ABOUT THIS TASK:
Keep each line of the material that includes "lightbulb", and leave out the rest.
Segment Start: PROVIDED DATA
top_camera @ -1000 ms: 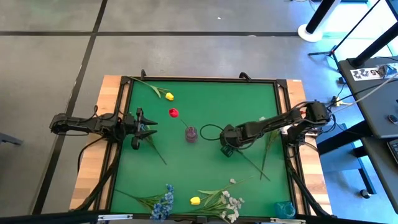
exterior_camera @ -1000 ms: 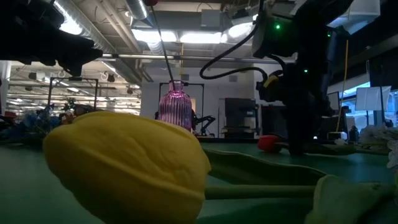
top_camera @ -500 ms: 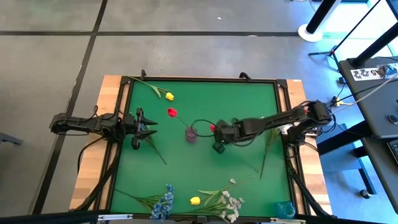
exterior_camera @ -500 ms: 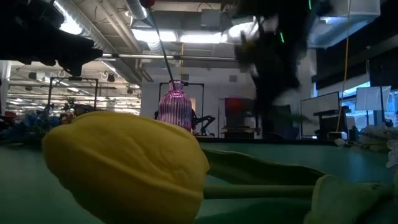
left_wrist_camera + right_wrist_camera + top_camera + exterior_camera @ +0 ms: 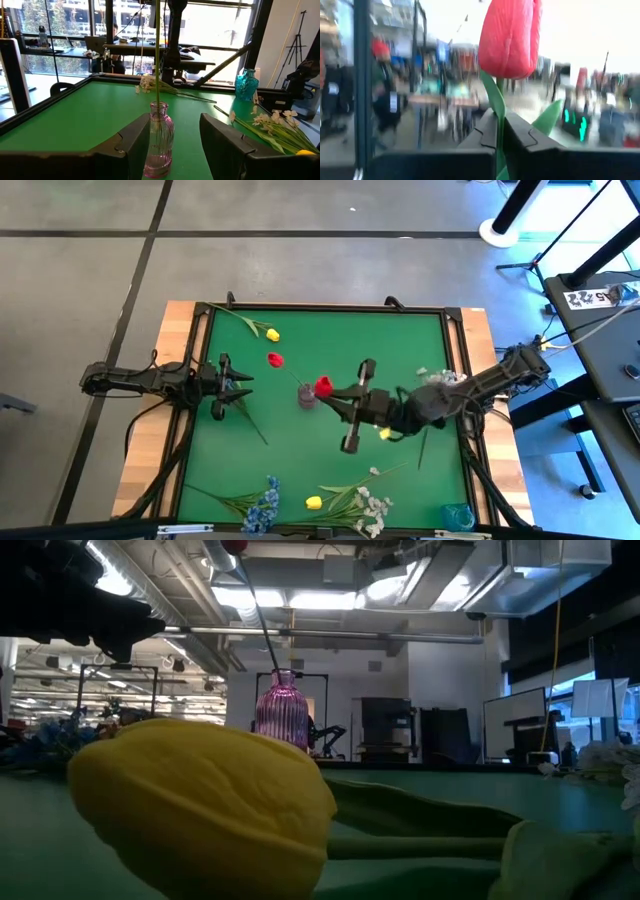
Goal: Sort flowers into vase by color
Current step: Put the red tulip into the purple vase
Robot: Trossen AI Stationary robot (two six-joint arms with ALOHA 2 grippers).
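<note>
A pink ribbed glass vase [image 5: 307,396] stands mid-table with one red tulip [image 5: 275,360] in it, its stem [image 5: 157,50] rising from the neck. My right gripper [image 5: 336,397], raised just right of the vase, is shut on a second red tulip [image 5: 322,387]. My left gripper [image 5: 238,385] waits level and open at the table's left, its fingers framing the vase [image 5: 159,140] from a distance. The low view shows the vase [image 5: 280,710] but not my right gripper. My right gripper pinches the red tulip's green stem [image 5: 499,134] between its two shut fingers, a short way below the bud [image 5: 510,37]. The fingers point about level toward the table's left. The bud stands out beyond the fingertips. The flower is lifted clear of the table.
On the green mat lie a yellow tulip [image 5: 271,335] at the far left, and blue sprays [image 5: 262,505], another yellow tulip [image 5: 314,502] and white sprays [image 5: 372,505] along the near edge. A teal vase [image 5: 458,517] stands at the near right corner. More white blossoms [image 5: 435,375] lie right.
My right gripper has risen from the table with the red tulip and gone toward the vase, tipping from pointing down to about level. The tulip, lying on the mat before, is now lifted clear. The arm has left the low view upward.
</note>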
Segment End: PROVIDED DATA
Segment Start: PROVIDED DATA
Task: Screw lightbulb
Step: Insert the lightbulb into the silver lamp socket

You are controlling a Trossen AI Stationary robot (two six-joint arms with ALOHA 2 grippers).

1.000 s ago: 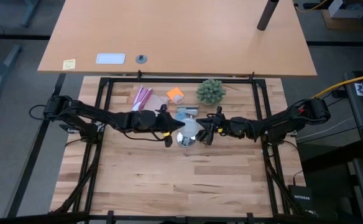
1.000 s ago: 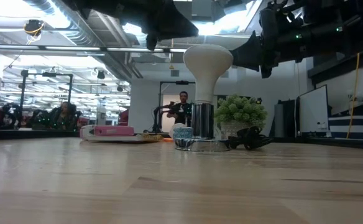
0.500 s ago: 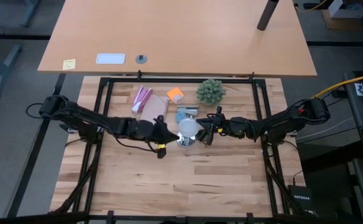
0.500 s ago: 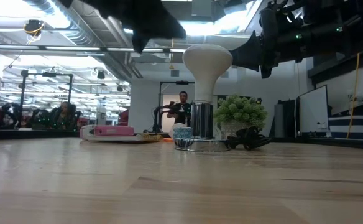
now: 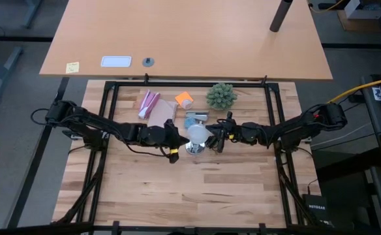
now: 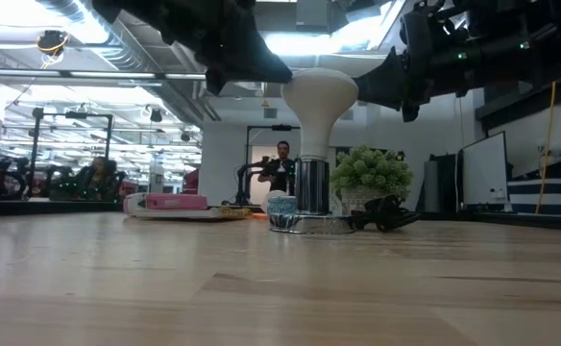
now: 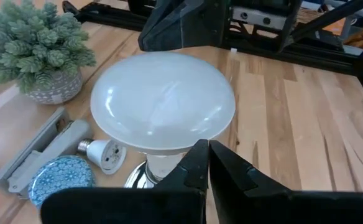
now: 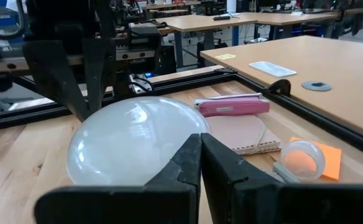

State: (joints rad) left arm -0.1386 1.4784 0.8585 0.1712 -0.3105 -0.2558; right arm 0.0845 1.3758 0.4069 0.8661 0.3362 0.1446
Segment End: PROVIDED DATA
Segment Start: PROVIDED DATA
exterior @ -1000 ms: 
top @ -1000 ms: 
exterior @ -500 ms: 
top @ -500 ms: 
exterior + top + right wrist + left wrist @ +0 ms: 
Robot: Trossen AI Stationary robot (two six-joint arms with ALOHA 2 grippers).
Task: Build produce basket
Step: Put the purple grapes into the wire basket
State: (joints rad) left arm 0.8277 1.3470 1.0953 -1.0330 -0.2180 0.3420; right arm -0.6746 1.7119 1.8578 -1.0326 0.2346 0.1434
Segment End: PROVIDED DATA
ANSWER FOR THIS EXERCISE:
Task: Screw lightbulb
Step: Insert the lightbulb into the silver lamp socket

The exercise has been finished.